Your response should contain every line from the data below that holds the string "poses".

|---|

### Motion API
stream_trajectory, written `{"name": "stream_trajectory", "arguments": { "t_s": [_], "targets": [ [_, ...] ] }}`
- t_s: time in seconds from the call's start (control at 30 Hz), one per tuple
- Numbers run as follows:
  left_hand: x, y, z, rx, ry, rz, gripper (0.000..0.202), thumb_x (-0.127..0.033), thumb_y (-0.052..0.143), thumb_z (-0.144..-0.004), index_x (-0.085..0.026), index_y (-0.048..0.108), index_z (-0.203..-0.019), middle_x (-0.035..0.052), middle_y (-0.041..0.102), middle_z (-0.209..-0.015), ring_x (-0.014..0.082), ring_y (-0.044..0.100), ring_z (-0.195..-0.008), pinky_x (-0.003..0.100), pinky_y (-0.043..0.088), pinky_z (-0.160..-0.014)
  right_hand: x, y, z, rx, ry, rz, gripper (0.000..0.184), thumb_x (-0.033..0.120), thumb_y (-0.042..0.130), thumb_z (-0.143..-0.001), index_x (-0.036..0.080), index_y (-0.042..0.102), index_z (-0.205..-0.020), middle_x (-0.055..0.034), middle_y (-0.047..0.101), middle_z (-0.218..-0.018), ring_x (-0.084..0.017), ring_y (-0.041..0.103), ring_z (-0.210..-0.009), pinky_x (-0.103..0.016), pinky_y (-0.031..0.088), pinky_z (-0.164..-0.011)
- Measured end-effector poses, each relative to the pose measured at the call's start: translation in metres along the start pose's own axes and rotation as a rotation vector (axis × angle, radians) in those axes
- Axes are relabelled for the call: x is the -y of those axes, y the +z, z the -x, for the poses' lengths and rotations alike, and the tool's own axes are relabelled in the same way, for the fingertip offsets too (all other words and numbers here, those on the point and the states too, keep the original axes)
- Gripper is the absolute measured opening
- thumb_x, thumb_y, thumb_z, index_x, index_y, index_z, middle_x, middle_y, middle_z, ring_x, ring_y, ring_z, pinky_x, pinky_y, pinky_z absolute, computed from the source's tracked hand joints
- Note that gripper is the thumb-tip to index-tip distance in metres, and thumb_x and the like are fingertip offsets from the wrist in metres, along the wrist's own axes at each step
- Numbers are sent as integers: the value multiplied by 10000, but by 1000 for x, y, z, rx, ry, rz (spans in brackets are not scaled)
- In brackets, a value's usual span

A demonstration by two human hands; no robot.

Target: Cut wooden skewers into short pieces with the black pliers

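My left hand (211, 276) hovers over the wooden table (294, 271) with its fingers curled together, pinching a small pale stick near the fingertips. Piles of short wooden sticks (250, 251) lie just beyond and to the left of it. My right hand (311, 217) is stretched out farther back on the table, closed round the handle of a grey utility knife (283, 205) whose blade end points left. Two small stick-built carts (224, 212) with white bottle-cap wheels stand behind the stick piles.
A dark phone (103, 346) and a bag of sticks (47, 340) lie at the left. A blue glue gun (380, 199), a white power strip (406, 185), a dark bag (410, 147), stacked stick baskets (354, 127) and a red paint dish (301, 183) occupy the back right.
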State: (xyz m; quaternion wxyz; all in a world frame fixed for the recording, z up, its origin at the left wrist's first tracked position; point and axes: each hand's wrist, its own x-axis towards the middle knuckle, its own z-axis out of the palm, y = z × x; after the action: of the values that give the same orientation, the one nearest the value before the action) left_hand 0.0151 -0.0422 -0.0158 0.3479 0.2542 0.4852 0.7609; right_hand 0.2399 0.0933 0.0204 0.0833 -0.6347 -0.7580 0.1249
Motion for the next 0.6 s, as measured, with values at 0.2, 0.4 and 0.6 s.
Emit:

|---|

== ANSWER SECTION ==
- Measured end-effector poses, each relative to the pose measured at the call's start: translation in metres along the start pose's own axes and rotation as a rotation vector (axis × angle, radians) in those axes
- Axes are relabelled for the call: x is the -y of those axes, y the +z, z the -x, for the poses' lengths and rotations alike, and the tool's own axes are relabelled in the same way, for the fingertip offsets too (all other words and numbers here, those on the point and the states too, keep the original axes)

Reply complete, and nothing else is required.